## Task brief
Please count the lines in the data below that mention the word "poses", then give only the total.

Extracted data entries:

******************************

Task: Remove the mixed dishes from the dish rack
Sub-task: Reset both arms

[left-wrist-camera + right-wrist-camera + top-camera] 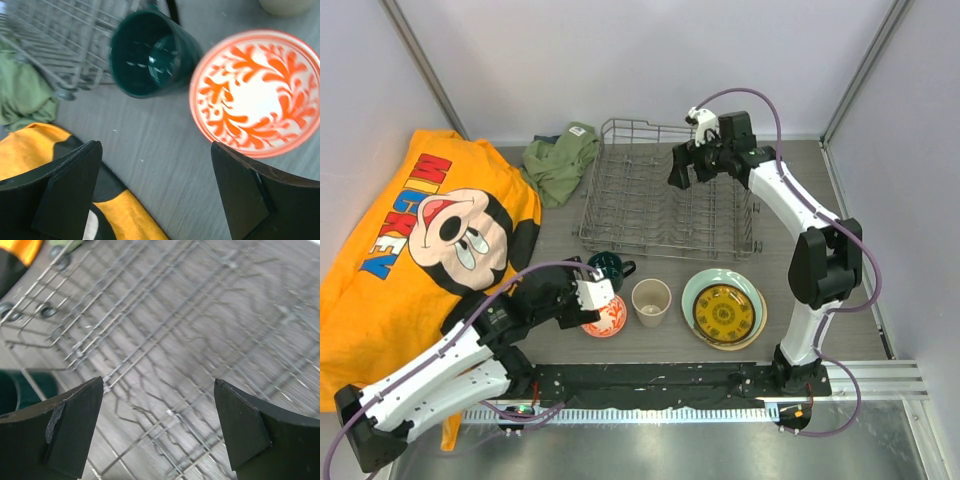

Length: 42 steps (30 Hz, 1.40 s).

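Observation:
The dish rack [650, 195] stands at the back middle with nothing in it. In front of it sit the dark teal mug [610, 267], the beige cup [651, 300], the red-orange bowl [610, 320] and the small yellow patterned plate [725, 312] stacked on the pale green plate [692, 288]. My left gripper [590, 310] is open just left of the bowl [257, 92], with only bare table between its fingers [67, 190]. The mug [147, 52] lies beyond it. My right gripper [690, 172] hovers open over the rack wires [165, 340], holding nothing.
An orange Mickey shirt [430, 230] covers the table's left side, reaching under my left gripper [157, 170]. A crumpled green cloth [560, 160] lies by the rack's left end. Walls close the back and sides.

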### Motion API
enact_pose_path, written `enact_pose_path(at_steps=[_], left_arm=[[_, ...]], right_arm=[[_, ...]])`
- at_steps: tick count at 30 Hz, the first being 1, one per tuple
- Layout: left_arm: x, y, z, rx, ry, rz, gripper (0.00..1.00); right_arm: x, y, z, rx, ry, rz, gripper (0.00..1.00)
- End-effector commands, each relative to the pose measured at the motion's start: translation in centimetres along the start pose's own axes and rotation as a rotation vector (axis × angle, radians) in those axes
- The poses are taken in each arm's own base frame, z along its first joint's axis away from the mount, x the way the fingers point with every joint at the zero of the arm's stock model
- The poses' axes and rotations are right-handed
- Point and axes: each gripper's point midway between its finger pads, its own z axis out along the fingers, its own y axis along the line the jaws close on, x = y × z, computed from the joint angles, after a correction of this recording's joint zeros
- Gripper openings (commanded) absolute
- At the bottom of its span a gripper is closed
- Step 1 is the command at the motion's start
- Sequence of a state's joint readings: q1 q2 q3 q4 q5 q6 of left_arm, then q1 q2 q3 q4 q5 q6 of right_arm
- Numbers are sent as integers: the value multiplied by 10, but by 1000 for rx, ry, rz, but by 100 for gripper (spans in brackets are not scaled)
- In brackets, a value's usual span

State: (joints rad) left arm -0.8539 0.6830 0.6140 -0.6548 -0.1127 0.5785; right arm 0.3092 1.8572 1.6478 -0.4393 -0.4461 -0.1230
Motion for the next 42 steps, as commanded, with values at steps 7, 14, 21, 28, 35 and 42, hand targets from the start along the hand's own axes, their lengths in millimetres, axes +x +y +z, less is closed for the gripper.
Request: enact_pose_path(at_steps=[7, 14, 21, 28, 35, 42], left_arm=[[-48, 80, -20, -242, -165, -183, 100], [-41, 179, -38, -533, -211, -467, 100], [-28, 271, -41, -672, -320, -756, 100], [-14, 314, -18, -749, -301, -860, 100], [1, 358, -21, -836, -399, -953, 100], [6, 370, -19, -846, -417, -982, 100]], right_arm=[[-44, -33, -45, 233, -204, 32, 98], [-71, -66, -99, 520, -365, 37, 100], [-87, -80, -149, 711, -517, 26, 100], [-85, -84, -168, 789, -572, 21, 100], [-87, -100, -187, 920, -596, 30, 100], [-79, -102, -199, 969, -591, 50, 100]])
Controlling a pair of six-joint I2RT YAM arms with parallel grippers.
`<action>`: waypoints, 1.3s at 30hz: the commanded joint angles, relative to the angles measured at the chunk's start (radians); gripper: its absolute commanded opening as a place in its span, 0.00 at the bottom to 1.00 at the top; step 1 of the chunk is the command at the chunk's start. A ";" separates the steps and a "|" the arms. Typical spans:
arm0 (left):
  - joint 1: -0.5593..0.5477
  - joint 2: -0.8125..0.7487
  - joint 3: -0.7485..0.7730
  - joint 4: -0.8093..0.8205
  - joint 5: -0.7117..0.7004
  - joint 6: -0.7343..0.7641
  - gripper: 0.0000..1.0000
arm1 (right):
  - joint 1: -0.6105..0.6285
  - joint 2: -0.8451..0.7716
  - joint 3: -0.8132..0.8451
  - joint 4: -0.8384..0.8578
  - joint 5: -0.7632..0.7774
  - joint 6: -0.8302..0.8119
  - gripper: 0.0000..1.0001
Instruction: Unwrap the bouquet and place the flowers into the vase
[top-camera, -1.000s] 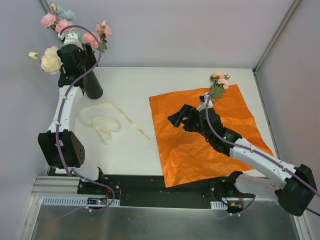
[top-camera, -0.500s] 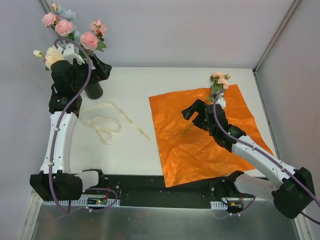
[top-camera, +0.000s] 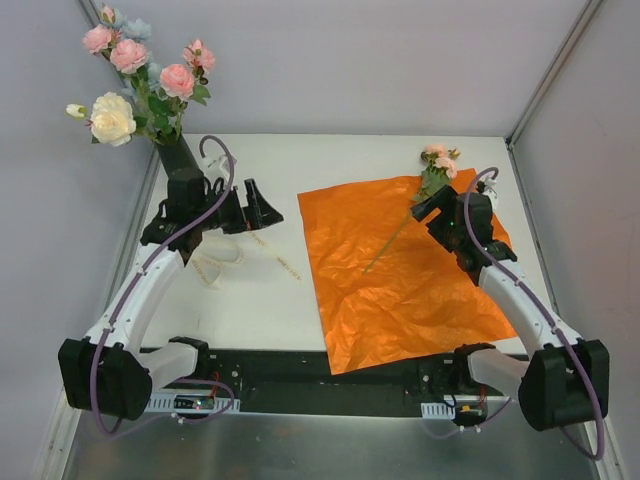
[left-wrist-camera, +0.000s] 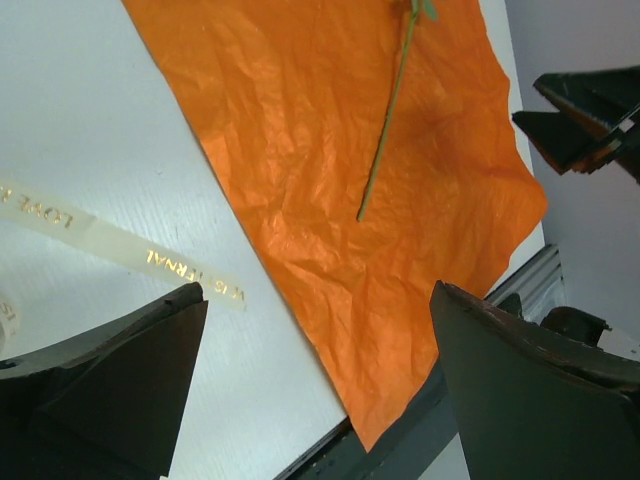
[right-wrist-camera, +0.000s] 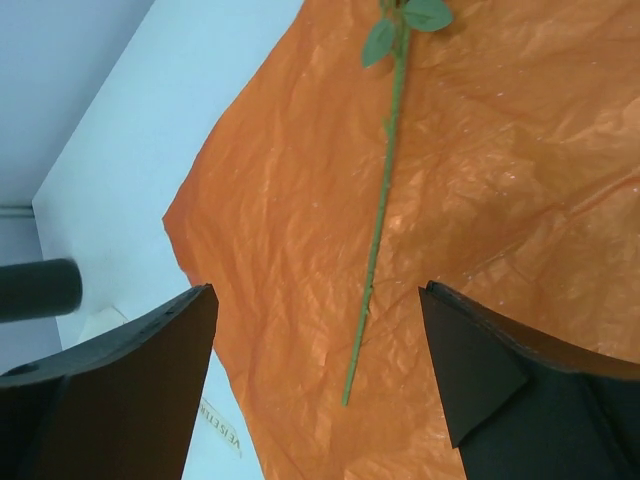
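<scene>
Top external: wrapping is off; orange paper (top-camera: 400, 290) lies flat under the right gripper (top-camera: 432, 208), and the ribbon (top-camera: 210, 255) lies loose on the table (top-camera: 330, 165), just behind the left gripper (top-camera: 258, 207); the vase (top-camera: 183, 160) stands upright behind and to the left of that gripper, beside its wrist; most flowers (top-camera: 130, 75) are already in it; one lone stem (top-camera: 400, 230) is not, lying on the paper with its blooms just past the right gripper's tips; judged near the end, one flower left to move.

Left wrist: jaws spread wide with nothing between them; ahead lies the paper, the lone stem (left-wrist-camera: 385, 140) far forward, a strip of ribbon (left-wrist-camera: 150, 255) forward of the left finger; vase not in this view.

Right wrist: jaws spread and empty; the lone stem (right-wrist-camera: 378, 230) runs lengthwise ahead, between the lines of the two fingers and touching neither; the vase (right-wrist-camera: 40, 288) shows far off to the left; what is left, as I read it, is to pinch this stem and carry it across.
</scene>
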 joint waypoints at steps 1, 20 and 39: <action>-0.012 -0.041 -0.062 -0.021 0.038 0.009 0.99 | -0.113 0.063 -0.003 0.072 -0.154 -0.016 0.87; -0.019 -0.052 -0.052 -0.044 0.063 -0.005 0.99 | -0.322 0.594 0.083 0.551 -0.531 0.106 0.54; -0.021 -0.058 -0.053 -0.045 0.054 -0.005 0.99 | -0.322 0.858 0.170 0.716 -0.573 0.195 0.47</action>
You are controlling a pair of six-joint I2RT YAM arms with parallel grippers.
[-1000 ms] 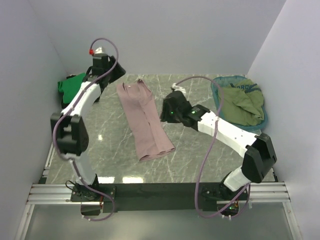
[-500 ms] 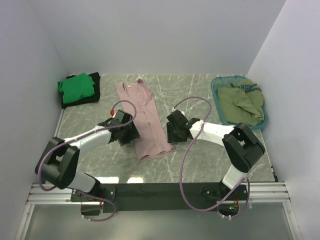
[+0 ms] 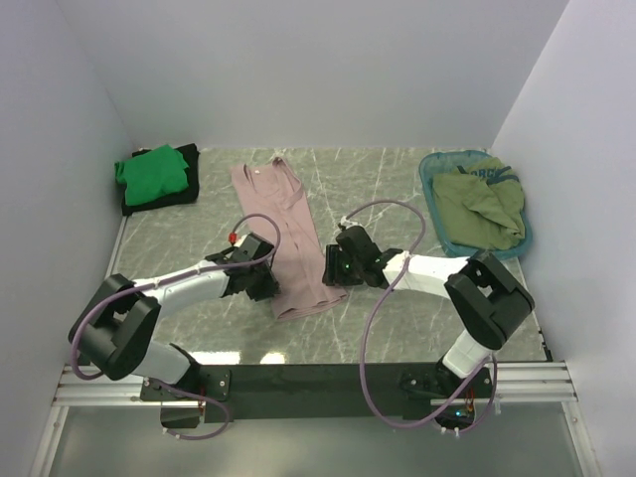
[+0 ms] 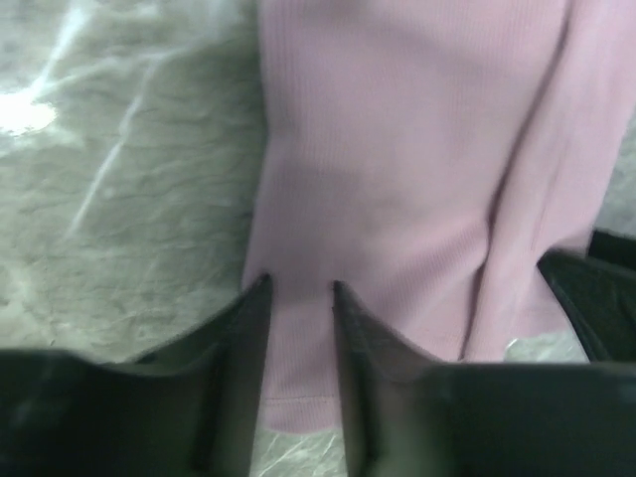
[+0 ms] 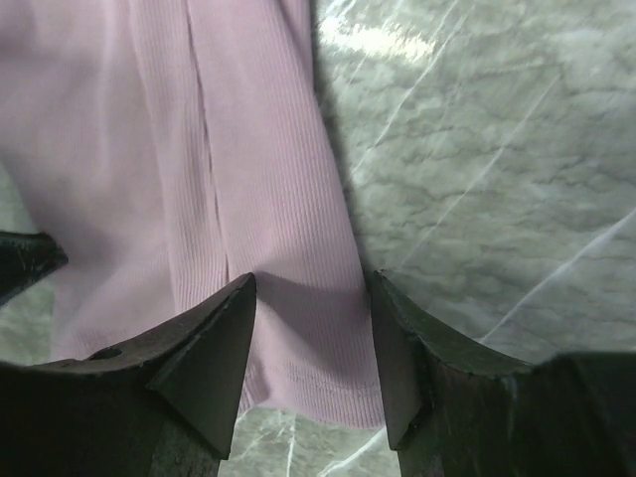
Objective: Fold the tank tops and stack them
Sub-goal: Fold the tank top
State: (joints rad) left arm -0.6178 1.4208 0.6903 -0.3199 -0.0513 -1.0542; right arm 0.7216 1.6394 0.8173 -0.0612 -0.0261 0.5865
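Note:
The dusty pink tank top lies folded lengthwise in a long strip on the marble table. My left gripper is low at its near left corner. In the left wrist view its jaws stand slightly apart, with flat pink cloth and its hem between them. My right gripper is at the near right corner, open wide over the pink hem. The bright green top lies on the black top at the far left. The olive top lies in the basket.
The teal oval basket stands at the far right by the wall. White walls close in the table on three sides. The two grippers are close together across the pink strip; the right one's finger shows in the left wrist view.
My left arm has swung from the far-left stack down to the pink top's near left corner. My right gripper has dropped to the near right corner. The pink top has not moved.

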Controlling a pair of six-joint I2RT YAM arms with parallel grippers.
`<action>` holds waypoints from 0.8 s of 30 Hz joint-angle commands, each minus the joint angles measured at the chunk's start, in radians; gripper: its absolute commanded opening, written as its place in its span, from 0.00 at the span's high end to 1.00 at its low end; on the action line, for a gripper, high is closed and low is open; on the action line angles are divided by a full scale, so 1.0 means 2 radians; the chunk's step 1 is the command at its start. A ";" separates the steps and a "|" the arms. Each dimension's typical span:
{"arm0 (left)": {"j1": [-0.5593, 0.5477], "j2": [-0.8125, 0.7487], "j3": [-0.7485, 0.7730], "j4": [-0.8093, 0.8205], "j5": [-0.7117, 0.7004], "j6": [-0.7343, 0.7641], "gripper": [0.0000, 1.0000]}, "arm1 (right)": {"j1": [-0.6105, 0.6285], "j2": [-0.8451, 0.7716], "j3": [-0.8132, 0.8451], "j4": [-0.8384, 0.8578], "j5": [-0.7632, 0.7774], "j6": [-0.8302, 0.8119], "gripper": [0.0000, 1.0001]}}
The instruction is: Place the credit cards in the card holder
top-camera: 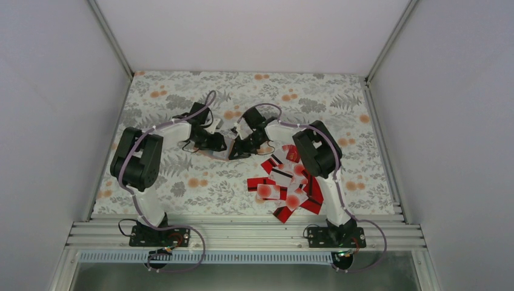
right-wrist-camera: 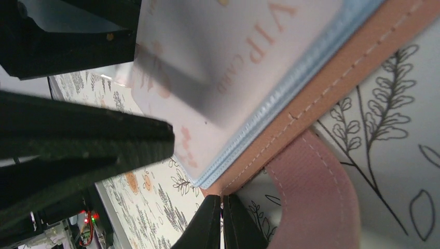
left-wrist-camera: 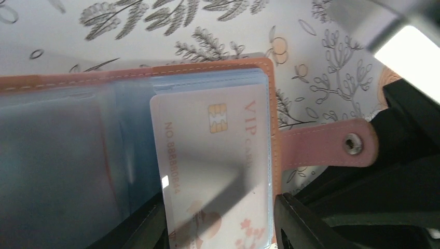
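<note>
Left claw [left-wrist-camera: 220, 205] parted astride card [left-wrist-camera: 207, 155], right claw [right-wrist-camera: 223, 220] shut beside card holder [right-wrist-camera: 332, 88]; floral tablecloth [top-camera: 339, 103], pale walls [top-camera: 54, 91]

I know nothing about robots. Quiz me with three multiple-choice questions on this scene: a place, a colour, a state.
1. The loose card pile lies: A) in a far corner; B) beside the right arm; C) off the table.
2. The cover of the card holder is: A) tan-brown; B) green; C) black.
3. The card holder is: A) snapped shut; B) rolled up; C) open.
Answers: B, the pile hugs the right arm; A, its stitched edge shows tan; C, its strap hangs undone, sleeves showing.
</note>
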 commanded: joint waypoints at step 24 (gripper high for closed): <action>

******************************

## Final answer
2